• Aim of the exercise: Pull every line holding the word "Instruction" out of the data and copy it.

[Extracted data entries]
[Start of section]
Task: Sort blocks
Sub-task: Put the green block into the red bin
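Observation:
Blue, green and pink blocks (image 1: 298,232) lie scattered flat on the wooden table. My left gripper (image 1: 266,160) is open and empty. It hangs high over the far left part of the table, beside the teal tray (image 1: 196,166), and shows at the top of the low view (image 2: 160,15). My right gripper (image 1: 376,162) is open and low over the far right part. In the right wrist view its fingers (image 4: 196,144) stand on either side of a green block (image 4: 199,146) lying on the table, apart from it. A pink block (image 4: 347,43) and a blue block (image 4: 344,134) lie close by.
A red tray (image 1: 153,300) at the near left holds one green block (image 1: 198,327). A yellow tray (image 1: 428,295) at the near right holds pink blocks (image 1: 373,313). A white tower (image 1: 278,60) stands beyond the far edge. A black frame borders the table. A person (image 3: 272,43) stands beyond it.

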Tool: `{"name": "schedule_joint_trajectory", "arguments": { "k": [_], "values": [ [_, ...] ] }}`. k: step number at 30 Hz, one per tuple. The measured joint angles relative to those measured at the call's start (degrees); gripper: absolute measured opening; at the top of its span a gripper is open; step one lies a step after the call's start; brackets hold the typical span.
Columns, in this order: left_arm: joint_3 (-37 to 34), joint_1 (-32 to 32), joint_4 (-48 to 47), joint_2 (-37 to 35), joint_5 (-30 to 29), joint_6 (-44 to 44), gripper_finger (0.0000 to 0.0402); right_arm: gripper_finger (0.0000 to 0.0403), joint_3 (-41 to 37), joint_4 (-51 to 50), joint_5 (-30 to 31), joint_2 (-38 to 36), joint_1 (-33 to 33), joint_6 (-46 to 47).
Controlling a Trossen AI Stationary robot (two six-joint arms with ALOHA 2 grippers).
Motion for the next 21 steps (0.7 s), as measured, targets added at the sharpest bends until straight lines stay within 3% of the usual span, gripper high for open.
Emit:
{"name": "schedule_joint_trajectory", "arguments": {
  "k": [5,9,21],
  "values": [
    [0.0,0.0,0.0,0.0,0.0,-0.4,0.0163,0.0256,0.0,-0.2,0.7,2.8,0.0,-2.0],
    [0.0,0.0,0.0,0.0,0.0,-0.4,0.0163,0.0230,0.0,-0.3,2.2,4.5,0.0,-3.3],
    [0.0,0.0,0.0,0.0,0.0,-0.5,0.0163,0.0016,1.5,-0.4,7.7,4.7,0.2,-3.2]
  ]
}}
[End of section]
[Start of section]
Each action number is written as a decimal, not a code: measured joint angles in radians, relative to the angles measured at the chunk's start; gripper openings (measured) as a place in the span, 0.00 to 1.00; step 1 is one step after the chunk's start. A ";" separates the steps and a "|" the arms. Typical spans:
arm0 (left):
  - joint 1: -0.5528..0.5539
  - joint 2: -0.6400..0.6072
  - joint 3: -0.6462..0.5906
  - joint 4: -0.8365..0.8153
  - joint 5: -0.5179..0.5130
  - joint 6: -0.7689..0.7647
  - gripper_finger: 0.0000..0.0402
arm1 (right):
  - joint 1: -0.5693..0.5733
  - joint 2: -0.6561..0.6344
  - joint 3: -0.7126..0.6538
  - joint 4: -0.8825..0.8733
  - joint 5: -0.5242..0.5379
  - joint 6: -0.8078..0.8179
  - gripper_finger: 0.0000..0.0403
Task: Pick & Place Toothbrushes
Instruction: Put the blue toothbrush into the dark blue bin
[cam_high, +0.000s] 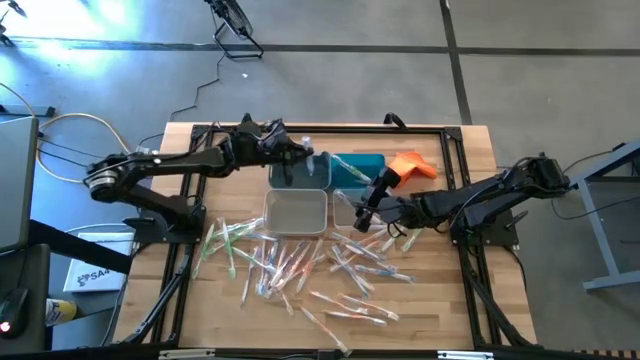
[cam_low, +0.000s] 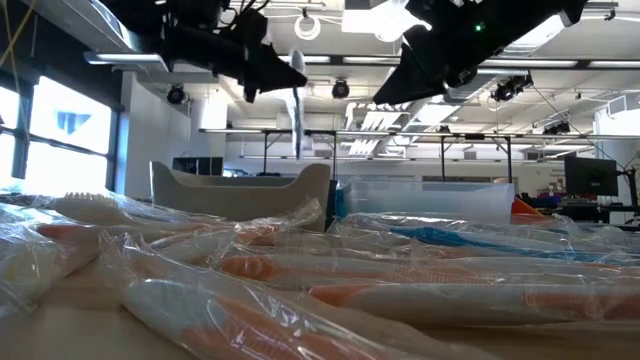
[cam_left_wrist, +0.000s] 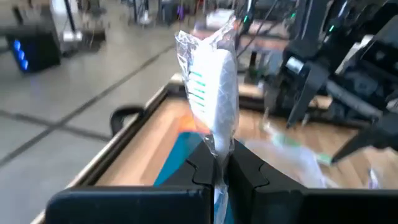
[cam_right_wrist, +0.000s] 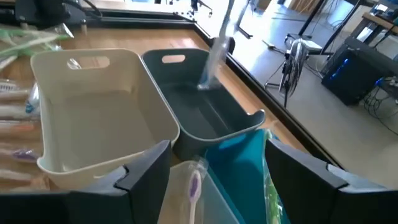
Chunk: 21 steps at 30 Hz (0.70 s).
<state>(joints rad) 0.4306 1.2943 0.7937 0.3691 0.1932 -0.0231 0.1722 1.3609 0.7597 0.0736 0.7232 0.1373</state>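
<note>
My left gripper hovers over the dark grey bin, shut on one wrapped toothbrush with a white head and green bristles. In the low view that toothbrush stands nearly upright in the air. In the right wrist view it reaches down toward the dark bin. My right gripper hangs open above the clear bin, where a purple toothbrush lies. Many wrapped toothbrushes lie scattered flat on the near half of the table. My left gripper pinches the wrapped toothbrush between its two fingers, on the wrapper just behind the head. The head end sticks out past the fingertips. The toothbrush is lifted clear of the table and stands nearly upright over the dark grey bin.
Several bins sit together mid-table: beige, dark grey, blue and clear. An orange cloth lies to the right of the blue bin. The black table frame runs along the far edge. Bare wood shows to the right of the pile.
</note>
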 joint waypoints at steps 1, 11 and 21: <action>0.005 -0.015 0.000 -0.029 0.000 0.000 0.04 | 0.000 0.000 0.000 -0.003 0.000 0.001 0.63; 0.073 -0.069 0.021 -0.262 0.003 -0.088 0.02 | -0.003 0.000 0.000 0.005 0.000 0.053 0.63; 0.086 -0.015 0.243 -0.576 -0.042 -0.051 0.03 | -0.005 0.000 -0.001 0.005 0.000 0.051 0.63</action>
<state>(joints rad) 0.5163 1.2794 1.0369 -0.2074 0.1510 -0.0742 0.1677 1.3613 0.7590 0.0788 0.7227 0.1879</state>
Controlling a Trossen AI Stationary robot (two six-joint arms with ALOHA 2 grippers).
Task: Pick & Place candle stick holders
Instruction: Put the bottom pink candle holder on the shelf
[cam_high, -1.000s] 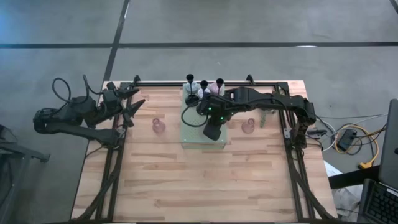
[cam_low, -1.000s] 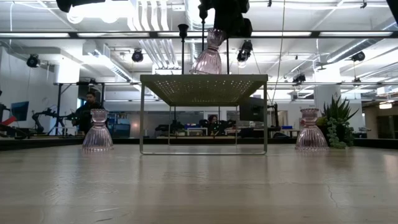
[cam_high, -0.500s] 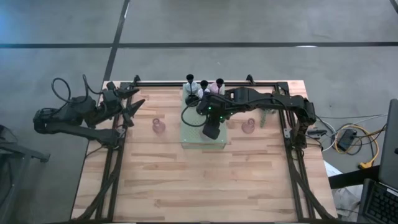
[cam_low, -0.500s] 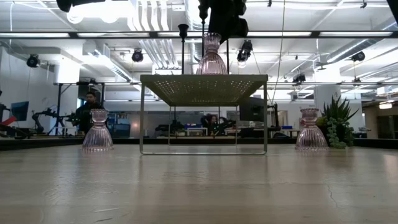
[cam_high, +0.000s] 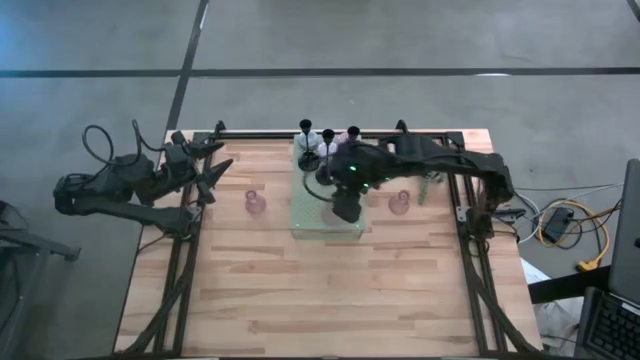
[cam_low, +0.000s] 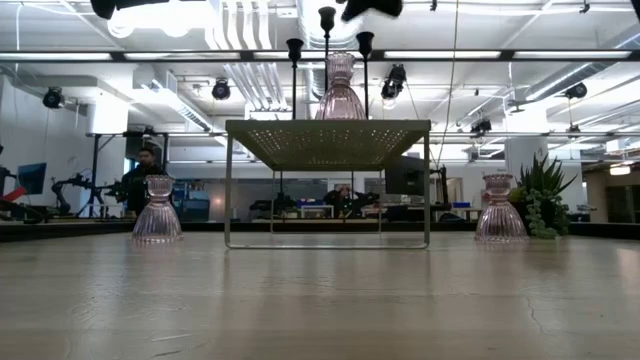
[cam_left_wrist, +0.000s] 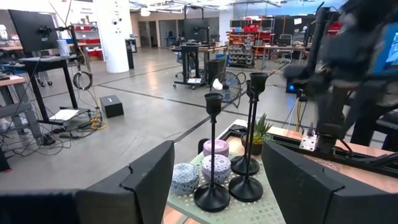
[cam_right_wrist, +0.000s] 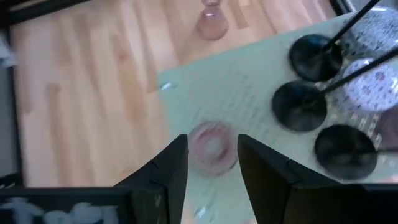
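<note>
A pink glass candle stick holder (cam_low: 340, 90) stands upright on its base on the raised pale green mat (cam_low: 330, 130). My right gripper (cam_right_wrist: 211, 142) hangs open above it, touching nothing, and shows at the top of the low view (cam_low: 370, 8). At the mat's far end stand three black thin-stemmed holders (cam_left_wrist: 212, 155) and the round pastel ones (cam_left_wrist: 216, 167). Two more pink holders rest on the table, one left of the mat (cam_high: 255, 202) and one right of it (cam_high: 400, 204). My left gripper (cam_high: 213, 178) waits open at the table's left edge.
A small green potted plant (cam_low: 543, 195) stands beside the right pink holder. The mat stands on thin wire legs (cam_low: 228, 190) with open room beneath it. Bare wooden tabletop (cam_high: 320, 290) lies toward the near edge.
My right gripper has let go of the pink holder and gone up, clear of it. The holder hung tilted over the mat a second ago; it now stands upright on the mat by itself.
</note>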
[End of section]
• The completed task:
Instruction: Put the blue toothbrush into the dark blue bin
Instruction: Put the bottom pink candle holder on the shelf

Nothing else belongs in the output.